No, Ma'am,' he said. 'You don't understand what's happening here.'

'What?' I asked.

'You see, my wife of sixty-seven years died on Monday. On Tuesday I received friends at the funeral home, and on Wednesday... He paused. I saw tears welling up in his eyes. 'On Wednesday I buried her.' He looked away. 'On Thursday most of my out-of-town relatives went back home, and on Friday - yesterday - my children left.'

I nodded.

'This morning,' he continued, 'I was sitting in my den crying out loud. I miss her so much. For the last sixteen years, as her health got worse, she needed me. But now nobody needs me. This morning I cried, 'who needs an eighty-six-year-old wore-out man? Nobody!' I began to cry louder. 'Nobody needs me!'

About that time, you knocked, and said, 'Sir, I need you.'

I stood with my mouth open. He asked, 'Are you an angel? I assured him I was no angel.

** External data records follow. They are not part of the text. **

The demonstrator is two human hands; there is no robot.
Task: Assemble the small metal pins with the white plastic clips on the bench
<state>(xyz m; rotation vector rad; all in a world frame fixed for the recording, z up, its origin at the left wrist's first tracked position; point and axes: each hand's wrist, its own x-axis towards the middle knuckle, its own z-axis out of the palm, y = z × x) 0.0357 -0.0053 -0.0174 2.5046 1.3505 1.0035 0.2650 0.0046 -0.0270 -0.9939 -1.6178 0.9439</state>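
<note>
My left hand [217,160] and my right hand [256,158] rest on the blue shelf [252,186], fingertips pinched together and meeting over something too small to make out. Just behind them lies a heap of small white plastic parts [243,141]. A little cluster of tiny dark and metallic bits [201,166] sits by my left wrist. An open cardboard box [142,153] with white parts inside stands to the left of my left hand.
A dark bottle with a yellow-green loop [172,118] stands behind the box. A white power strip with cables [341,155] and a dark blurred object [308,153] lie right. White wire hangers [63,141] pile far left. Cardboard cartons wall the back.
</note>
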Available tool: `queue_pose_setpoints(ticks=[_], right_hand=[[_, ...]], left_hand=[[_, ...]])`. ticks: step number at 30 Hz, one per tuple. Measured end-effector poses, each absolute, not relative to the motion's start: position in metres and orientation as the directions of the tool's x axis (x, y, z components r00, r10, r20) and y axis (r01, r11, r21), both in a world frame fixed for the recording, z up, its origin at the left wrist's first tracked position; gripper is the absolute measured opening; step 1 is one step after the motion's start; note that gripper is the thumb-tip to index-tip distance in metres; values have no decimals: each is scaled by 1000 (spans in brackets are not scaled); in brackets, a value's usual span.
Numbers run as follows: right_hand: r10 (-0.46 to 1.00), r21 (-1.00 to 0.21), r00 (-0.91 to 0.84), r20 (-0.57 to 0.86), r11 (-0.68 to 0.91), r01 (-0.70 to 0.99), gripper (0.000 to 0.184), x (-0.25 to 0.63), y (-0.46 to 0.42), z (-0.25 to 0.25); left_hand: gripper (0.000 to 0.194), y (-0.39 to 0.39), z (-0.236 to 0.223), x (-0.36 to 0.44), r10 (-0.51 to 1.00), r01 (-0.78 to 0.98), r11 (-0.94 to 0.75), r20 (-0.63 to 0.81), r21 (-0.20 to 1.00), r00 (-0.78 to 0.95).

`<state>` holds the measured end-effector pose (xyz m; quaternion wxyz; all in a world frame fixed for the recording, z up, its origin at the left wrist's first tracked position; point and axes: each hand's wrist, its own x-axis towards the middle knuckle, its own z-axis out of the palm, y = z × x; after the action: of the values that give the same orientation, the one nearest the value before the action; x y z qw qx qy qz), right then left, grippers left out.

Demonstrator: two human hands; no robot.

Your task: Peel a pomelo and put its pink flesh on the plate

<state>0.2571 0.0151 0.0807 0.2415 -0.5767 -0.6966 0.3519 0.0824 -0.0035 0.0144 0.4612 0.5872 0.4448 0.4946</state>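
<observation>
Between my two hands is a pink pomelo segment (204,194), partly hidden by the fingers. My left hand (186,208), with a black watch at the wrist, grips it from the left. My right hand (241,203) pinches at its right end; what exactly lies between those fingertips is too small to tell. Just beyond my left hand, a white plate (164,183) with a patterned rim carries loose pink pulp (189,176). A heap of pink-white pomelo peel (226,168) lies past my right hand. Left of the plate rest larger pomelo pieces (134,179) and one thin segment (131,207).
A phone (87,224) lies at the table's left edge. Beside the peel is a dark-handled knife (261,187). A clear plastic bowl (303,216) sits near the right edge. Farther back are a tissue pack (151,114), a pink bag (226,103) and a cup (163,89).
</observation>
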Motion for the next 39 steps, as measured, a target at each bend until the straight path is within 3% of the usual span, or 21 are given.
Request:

He smiled. 'Do you know what I was thinking when I handed you those magnolias?'

'No.'

'I decided I'm needed. My flowers are needed. Why, I might have a flower ministry! I could give them to everyone! Some caskets at the funeral home have no flowers. People need flowers at times like that and I have lots of them. They're all over the backyard! I can give them to hospitals, churches - all sorts of places. You know what I'm going to do? I'm going to serve the Lord until the day He calls me home!'

I drove back to the church, filled with wonder. On Patsy's wedding day, if anyone had asked me to encourage someone who was hurting, I would have said, 'Forget it! It's my only daughter's wedding, for goodness' sake! There is no way I can minister to anyone today.'

But God found a way.  Through dead flowers.  'Life is not the way it's supposed to be.  It's the way it is.  The way you cope with it is what makes the difference.'

If you have missed knowing me, you have missed nothing. If you have missed some of my e-mails, you may have missed a laugh. But, if you have missed knowing God, you have missed everything in the world!! He can be your everything.